◆ What the exercise asks ◆
Every line below that holds the string "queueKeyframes" must be copied.

◇ ◇ ◇ ◇

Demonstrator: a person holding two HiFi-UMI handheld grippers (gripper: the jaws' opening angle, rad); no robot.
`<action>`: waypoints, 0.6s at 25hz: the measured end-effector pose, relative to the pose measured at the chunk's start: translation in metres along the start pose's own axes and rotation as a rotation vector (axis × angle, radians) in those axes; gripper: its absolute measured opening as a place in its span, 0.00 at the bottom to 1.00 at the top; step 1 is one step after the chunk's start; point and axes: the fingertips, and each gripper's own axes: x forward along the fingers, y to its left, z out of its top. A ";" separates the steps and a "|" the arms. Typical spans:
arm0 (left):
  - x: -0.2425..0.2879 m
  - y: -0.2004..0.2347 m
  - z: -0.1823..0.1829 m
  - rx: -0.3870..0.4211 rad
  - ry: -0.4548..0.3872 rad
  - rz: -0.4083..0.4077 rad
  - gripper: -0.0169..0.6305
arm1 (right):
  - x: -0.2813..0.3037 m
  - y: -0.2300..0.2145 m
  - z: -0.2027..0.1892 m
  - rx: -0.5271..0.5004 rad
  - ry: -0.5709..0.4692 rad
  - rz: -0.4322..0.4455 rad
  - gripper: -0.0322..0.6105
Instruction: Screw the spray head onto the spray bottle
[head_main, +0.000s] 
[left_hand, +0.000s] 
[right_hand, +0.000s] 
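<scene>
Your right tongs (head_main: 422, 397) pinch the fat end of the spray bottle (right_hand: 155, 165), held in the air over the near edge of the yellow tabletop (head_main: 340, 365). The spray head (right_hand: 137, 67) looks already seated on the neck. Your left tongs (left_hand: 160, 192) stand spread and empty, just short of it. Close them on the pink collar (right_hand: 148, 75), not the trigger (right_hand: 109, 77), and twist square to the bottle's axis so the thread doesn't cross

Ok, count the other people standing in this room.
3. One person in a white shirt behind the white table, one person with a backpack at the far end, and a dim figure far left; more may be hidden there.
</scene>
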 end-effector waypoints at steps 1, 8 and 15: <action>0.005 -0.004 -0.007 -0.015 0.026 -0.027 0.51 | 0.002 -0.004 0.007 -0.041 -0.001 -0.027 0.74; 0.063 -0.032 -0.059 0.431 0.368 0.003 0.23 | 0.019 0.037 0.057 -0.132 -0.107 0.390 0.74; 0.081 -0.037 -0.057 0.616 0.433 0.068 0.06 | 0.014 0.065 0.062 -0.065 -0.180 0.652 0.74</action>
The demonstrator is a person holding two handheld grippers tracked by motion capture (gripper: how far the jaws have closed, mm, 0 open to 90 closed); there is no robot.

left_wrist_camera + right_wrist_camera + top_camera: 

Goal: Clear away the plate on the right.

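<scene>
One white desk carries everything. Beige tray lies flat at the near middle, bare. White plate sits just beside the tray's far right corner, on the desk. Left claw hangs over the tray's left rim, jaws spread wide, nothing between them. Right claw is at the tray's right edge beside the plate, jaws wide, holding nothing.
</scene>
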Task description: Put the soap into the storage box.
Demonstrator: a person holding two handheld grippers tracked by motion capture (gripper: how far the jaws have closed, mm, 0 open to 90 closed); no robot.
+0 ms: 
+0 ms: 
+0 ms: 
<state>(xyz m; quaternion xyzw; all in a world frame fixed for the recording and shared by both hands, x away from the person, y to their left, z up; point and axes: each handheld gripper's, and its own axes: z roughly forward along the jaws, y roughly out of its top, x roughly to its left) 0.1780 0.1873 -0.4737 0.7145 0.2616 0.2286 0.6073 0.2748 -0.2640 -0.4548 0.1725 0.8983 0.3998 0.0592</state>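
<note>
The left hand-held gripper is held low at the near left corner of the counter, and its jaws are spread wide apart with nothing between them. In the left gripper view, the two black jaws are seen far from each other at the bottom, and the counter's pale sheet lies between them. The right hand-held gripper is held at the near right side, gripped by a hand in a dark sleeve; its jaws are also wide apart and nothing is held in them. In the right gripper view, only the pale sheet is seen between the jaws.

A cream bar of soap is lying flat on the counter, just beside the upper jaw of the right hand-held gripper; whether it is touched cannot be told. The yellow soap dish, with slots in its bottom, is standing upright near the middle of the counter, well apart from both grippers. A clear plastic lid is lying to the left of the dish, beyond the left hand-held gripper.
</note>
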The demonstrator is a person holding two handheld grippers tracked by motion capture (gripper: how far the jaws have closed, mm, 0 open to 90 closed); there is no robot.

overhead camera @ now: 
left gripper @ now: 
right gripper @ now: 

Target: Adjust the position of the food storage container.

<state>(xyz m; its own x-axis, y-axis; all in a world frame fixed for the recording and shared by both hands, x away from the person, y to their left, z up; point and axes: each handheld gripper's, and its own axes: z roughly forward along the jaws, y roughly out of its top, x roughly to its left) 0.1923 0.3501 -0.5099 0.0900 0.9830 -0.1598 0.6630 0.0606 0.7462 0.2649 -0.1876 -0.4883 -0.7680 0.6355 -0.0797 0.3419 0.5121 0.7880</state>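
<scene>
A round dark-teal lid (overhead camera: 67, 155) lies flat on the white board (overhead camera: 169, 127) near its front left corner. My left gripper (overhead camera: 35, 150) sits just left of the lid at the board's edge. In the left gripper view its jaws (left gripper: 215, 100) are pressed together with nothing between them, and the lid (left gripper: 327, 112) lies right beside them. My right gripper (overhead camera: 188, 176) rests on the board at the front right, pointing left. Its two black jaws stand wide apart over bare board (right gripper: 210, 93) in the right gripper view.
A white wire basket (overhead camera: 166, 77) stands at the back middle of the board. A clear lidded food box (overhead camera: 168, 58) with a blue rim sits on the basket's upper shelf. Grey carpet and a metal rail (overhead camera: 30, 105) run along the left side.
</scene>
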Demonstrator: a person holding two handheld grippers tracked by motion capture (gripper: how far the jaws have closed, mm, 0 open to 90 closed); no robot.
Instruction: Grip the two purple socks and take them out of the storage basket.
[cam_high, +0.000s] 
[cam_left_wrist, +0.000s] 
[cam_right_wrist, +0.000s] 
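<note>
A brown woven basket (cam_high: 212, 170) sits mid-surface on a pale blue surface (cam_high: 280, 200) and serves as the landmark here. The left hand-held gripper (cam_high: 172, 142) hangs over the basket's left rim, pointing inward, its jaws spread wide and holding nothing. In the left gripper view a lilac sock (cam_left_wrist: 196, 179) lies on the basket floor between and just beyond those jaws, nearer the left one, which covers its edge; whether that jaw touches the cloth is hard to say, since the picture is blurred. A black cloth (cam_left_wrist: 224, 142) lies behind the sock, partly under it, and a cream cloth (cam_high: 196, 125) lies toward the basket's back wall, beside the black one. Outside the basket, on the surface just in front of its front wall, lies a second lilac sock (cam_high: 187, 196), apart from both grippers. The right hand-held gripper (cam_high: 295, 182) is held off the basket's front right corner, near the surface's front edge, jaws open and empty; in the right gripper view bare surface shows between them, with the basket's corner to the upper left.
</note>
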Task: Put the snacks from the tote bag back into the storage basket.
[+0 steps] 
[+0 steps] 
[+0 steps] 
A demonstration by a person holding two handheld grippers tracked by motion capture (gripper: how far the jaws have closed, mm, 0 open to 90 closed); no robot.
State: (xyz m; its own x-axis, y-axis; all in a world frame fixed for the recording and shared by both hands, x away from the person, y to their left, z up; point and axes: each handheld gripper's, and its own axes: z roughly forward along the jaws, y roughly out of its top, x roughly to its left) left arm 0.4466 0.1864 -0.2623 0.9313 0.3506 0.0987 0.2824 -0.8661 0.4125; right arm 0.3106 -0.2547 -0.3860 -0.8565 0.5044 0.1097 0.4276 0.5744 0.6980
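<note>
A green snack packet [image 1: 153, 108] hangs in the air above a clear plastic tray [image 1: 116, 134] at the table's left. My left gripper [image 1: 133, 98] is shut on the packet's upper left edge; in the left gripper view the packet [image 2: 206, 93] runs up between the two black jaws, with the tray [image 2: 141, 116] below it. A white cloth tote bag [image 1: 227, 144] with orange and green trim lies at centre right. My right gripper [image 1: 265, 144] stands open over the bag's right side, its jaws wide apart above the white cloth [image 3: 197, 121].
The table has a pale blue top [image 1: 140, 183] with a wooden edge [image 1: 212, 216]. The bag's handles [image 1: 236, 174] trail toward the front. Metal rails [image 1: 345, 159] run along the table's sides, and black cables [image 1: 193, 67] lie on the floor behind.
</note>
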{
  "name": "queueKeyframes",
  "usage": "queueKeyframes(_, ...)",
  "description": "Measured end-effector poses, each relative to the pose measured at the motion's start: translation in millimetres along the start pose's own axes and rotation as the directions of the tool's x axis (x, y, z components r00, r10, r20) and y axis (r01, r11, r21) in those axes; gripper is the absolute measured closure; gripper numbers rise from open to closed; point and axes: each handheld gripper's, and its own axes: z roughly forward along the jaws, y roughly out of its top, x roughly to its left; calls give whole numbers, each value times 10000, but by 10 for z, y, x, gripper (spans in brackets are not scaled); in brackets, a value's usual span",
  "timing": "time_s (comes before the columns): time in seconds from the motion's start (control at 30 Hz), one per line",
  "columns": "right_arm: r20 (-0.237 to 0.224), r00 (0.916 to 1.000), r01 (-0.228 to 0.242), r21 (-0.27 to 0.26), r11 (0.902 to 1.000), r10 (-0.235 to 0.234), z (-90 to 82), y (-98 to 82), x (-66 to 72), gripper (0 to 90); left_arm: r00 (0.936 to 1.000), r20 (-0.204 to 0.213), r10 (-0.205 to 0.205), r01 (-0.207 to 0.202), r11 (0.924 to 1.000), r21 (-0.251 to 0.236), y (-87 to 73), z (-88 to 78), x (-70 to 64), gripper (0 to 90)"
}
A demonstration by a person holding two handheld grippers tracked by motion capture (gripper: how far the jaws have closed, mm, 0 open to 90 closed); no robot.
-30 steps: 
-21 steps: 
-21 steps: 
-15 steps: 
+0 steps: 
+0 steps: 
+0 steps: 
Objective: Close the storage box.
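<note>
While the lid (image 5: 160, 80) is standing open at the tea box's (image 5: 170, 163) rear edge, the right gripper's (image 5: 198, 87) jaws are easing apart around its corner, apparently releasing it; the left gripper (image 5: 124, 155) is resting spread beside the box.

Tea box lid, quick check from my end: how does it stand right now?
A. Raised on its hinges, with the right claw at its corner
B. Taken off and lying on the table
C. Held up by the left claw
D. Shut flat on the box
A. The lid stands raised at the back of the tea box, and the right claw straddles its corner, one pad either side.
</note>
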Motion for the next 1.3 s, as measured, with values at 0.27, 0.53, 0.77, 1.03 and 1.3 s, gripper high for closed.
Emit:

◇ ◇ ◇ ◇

◆ Result ◆
  "name": "queueKeyframes",
  "usage": "queueKeyframes(_, ...)",

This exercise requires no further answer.